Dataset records

╭──

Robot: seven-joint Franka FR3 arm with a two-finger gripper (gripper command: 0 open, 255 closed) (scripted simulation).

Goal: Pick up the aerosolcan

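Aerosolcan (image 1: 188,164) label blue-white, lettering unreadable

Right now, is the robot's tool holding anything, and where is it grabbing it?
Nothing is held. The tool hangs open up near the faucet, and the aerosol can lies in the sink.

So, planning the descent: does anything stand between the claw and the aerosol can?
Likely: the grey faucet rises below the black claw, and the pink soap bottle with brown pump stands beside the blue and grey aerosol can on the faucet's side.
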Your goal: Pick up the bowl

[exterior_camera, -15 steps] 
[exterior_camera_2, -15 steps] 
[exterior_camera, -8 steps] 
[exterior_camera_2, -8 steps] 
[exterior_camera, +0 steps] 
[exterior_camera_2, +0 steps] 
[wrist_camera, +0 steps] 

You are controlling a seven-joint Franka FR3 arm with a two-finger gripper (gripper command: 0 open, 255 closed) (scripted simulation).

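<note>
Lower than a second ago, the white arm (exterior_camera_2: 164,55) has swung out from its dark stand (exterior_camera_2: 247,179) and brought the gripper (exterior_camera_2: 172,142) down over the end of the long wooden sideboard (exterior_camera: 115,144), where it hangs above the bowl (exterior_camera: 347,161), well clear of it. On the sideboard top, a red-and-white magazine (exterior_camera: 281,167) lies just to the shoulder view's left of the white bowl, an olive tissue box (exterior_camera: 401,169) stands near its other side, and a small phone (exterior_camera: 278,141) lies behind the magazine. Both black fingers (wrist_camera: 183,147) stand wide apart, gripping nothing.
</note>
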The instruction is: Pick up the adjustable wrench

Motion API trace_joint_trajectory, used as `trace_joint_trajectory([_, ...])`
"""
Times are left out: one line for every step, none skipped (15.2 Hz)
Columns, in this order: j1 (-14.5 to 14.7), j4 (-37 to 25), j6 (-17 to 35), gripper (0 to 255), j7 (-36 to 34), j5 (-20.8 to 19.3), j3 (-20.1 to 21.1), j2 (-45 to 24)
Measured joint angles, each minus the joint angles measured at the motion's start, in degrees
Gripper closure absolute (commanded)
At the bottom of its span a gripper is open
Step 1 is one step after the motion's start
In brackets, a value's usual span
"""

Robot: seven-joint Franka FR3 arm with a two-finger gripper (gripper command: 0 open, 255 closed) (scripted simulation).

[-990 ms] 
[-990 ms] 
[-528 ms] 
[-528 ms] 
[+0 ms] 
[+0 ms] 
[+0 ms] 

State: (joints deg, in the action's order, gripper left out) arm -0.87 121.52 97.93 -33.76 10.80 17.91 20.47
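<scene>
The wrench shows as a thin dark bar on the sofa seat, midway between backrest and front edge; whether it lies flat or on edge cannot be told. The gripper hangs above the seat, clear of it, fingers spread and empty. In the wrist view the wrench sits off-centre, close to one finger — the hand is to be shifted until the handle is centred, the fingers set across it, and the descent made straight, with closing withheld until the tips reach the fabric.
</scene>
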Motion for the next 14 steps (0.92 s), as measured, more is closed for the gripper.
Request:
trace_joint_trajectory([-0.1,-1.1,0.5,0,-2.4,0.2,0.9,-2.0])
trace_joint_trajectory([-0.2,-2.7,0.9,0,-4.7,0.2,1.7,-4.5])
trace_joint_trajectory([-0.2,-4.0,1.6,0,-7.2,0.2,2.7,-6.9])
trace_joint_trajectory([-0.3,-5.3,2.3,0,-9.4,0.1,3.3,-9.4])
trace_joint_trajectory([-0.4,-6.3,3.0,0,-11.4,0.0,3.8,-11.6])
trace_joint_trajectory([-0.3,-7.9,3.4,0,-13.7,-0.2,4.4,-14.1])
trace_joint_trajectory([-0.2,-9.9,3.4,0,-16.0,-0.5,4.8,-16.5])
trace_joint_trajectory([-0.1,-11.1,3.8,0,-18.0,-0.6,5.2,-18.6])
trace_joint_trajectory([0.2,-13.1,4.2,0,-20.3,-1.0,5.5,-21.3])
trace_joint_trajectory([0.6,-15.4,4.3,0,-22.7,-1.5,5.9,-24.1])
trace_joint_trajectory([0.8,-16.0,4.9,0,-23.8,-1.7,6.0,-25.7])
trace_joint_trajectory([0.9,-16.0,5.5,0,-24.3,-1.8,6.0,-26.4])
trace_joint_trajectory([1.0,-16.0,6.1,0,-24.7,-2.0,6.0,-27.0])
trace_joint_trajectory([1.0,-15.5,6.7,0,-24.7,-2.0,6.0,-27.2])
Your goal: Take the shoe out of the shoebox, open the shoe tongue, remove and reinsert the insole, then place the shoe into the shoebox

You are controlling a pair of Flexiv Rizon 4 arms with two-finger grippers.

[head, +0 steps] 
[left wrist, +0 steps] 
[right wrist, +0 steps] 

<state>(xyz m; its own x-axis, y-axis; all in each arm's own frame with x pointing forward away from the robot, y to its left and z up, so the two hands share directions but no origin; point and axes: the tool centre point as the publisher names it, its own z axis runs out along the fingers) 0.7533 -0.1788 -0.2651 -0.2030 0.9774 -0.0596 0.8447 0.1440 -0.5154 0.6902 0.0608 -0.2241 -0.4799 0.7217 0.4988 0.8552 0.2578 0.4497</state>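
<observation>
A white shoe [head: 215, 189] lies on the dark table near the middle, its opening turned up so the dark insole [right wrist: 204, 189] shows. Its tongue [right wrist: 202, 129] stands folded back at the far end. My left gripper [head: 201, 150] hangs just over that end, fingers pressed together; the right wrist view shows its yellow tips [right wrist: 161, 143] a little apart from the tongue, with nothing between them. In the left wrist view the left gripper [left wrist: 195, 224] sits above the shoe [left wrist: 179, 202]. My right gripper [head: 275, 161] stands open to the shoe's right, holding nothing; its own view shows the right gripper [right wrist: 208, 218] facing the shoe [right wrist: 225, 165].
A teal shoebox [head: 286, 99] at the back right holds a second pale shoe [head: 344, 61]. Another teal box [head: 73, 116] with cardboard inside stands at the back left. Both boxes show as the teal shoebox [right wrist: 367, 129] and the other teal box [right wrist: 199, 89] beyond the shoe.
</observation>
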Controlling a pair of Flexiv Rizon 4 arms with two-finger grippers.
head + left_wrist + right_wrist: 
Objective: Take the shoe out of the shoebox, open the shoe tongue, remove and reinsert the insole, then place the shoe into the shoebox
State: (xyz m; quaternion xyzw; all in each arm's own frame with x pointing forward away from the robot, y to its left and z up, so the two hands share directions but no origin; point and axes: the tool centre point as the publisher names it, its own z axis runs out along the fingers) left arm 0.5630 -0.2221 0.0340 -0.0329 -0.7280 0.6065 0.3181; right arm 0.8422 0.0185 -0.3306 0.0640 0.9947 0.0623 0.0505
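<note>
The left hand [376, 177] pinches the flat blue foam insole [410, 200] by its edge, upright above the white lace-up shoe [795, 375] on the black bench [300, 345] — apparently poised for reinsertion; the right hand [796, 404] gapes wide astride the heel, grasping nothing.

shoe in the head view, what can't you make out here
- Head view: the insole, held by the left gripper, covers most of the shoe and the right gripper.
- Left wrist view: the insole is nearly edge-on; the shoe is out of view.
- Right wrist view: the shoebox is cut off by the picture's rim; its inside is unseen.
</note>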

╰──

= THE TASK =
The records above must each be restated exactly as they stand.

= RESULT OF THIS TASK =
Robot: seven-joint Franka FR3 arm with a two-finger gripper (gripper command: 0 open, 255 closed) (scripted simulation).

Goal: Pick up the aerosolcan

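Aerosolcan (image 1: 188,164) label blue-white, lettering unreadable

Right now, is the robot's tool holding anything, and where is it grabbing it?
Nothing is held. The tool hangs open up near the faucet, and the aerosol can lies in the sink.

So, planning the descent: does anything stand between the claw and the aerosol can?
Likely: the grey faucet rises below the black claw, and the pink soap bottle with brown pump stands beside the blue and grey aerosol can on the faucet's side.
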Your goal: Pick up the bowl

[exterior_camera, -15 steps] 
[exterior_camera_2, -15 steps] 
[exterior_camera, -8 steps] 
[exterior_camera_2, -8 steps] 
[exterior_camera, +0 steps] 
[exterior_camera_2, +0 steps] 
[wrist_camera, +0 steps] 

You are controlling a seven-joint Franka FR3 arm with a two-finger gripper (gripper command: 0 open, 255 closed) (scripted simulation).

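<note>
Lower than a second ago, the white arm (exterior_camera_2: 164,55) has swung out from its dark stand (exterior_camera_2: 247,179) and brought the gripper (exterior_camera_2: 172,142) down over the end of the long wooden sideboard (exterior_camera: 115,144), where it hangs above the bowl (exterior_camera: 347,161), well clear of it. On the sideboard top, a red-and-white magazine (exterior_camera: 281,167) lies just to the shoulder view's left of the white bowl, an olive tissue box (exterior_camera: 401,169) stands near its other side, and a small phone (exterior_camera: 278,141) lies behind the magazine. Both black fingers (wrist_camera: 183,147) stand wide apart, gripping nothing.
</note>
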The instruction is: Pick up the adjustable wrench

Motion API trace_joint_trajectory, used as `trace_joint_trajectory([_, ...])`
"""
Times are left out: one line for every step, none skipped (15.2 Hz)
Columns, in this order: j1 (-14.5 to 14.7), j4 (-37 to 25), j6 (-17 to 35), gripper (0 to 255), j7 (-36 to 34), j5 (-20.8 to 19.3), j3 (-20.1 to 21.1), j2 (-45 to 24)
Measured joint angles, each minus the joint angles measured at the motion's start, in degrees
Gripper closure absolute (commanded)
At the bottom of its span a gripper is open
Step 1 is one step after the motion's start
In brackets, a value's usual span
"""

Robot: seven-joint Franka FR3 arm with a two-finger gripper (gripper command: 0 open, 255 closed) (scripted simulation).

[-990 ms] 
[-990 ms] 
[-528 ms] 
[-528 ms] 
[+0 ms] 
[+0 ms] 
[+0 ms] 

State: (joints deg, in the action's order, gripper left out) arm -0.87 121.52 97.93 -33.76 10.80 17.91 20.47
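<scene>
The wrench shows as a thin dark bar on the sofa seat, midway between backrest and front edge; whether it lies flat or on edge cannot be told. The gripper hangs above the seat, clear of it, fingers spread and empty. In the wrist view the wrench sits off-centre, close to one finger — the hand is to be shifted until the handle is centred, the fingers set across it, and the descent made straight, with closing withheld until the tips reach the fabric.
</scene>
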Motion for the next 14 steps (0.92 s), as measured, more is closed for the gripper.
Request:
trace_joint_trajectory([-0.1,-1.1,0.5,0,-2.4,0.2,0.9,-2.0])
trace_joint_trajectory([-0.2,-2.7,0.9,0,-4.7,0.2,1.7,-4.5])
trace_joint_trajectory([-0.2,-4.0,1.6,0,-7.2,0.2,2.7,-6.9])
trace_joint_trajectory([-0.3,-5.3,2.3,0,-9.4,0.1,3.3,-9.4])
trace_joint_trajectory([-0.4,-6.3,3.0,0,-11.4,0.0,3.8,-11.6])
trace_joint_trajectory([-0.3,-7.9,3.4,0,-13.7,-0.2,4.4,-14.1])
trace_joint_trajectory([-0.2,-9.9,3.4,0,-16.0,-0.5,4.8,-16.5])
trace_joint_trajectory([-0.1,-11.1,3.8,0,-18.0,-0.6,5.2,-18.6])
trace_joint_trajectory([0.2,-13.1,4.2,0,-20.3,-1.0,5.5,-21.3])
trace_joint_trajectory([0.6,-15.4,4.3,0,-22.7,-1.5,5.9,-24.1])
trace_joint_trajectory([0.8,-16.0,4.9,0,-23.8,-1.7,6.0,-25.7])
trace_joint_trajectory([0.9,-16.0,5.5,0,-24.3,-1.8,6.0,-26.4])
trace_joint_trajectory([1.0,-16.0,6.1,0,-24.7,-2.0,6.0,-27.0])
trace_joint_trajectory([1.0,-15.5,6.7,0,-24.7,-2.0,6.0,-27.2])
Your goal: Take the shoe out of the shoebox, open the shoe tongue, remove and reinsert the insole, then place the shoe into the shoebox

You are controlling a pair of Flexiv Rizon 4 arms with two-finger grippers.

[head, +0 steps] 
[left wrist, +0 steps] 
[right wrist, +0 steps] 

<state>(xyz m; its own x-axis, y-axis; all in each arm's own frame with x pointing forward away from the robot, y to its left and z up, so the two hands share directions but no origin; point and axes: the tool centre point as the publisher names it, its own z axis runs out along the fingers) 0.7533 -0.1788 -0.2651 -0.2030 0.9774 -0.0596 0.8447 0.1440 -0.5154 0.6902 0.0608 -0.2241 -0.4799 0.7217 0.4988 0.8552 0.2578 0.4497</state>
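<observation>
A white shoe [head: 215, 189] lies on the dark table near the middle, its opening turned up so the dark insole [right wrist: 204, 189] shows. Its tongue [right wrist: 202, 129] stands folded back at the far end. My left gripper [head: 201, 150] hangs just over that end, fingers pressed together; the right wrist view shows its yellow tips [right wrist: 161, 143] a little apart from the tongue, with nothing between them. In the left wrist view the left gripper [left wrist: 195, 224] sits above the shoe [left wrist: 179, 202]. My right gripper [head: 275, 161] stands open to the shoe's right, holding nothing; its own view shows the right gripper [right wrist: 208, 218] facing the shoe [right wrist: 225, 165].
A teal shoebox [head: 286, 99] at the back right holds a second pale shoe [head: 344, 61]. Another teal box [head: 73, 116] with cardboard inside stands at the back left. Both boxes show as the teal shoebox [right wrist: 367, 129] and the other teal box [right wrist: 199, 89] beyond the shoe.
</observation>
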Controlling a pair of Flexiv Rizon 4 arms with two-finger grippers.
head + left_wrist + right_wrist: 
Objective: Take the shoe out of the shoebox, open the shoe tongue, remove and reinsert the insole, then place the shoe into the shoebox
State: (xyz m; quaternion xyzw; all in each arm's own frame with x pointing forward away from the robot, y to its left and z up, so the two hands share directions but no origin; point and axes: the tool centre point as the publisher names it, its own z axis runs out along the fingers) left arm 0.5630 -0.2221 0.0340 -0.0329 -0.7280 0.6065 0.3181; right arm 0.8422 0.0185 -0.3306 0.0640 0.9947 0.0623 0.0505
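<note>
The left hand [376, 177] pinches the flat blue foam insole [410, 200] by its edge, upright above the white lace-up shoe [795, 375] on the black bench [300, 345] — apparently poised for reinsertion; the right hand [796, 404] gapes wide astride the heel, grasping nothing.

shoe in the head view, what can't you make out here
- Head view: the insole, held by the left gripper, covers most of the shoe and the right gripper.
- Left wrist view: the insole is nearly edge-on; the shoe is out of view.
- Right wrist view: the shoebox is cut off by the picture's rim; its inside is unseen.
</note>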

Nothing else is required for this exercise.